Exercise objective :: Which lines in the listing below contain "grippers"? Copy each of them.

Data block ::
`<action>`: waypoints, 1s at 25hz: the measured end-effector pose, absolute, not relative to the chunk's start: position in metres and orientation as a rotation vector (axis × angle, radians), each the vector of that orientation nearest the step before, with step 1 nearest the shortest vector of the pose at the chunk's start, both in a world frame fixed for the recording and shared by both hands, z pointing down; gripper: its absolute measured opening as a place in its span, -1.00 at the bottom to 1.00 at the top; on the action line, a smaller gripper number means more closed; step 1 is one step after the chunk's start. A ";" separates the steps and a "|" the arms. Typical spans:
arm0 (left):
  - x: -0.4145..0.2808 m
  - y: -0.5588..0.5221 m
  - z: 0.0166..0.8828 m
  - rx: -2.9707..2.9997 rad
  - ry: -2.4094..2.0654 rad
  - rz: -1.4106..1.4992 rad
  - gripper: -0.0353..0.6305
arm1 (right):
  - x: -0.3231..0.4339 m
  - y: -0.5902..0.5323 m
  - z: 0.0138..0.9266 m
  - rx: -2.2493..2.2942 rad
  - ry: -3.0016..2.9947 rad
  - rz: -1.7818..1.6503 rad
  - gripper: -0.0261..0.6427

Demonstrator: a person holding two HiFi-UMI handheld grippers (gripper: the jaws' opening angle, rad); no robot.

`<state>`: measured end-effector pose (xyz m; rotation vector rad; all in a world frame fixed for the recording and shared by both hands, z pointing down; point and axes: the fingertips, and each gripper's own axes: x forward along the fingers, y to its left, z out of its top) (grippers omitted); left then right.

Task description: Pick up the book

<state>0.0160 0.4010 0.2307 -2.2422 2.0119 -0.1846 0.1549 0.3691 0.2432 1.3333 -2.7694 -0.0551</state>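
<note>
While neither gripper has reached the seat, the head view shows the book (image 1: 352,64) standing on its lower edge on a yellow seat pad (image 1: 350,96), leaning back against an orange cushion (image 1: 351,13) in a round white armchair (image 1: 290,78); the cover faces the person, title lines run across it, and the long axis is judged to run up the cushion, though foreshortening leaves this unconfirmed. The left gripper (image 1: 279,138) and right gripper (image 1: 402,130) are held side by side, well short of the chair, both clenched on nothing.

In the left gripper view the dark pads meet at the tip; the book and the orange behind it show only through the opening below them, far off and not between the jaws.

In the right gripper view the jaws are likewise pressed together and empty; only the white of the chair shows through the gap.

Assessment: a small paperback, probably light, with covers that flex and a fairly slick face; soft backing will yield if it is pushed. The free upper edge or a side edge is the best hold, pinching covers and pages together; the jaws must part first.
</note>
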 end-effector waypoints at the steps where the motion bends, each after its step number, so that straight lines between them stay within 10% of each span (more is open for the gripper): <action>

Worked solution ::
Demonstrator: a person holding two HiFi-UMI handheld grippers (gripper: the jaws' opening angle, rad); no robot.
`<state>`: measured end-effector pose (xyz m; rotation vector rad; all in a world frame fixed for the recording and shared by both hands, z pointing down; point and axes: the fingertips, and each gripper's own axes: x forward along the fingers, y to its left, z out of its top) (grippers omitted); left then right.

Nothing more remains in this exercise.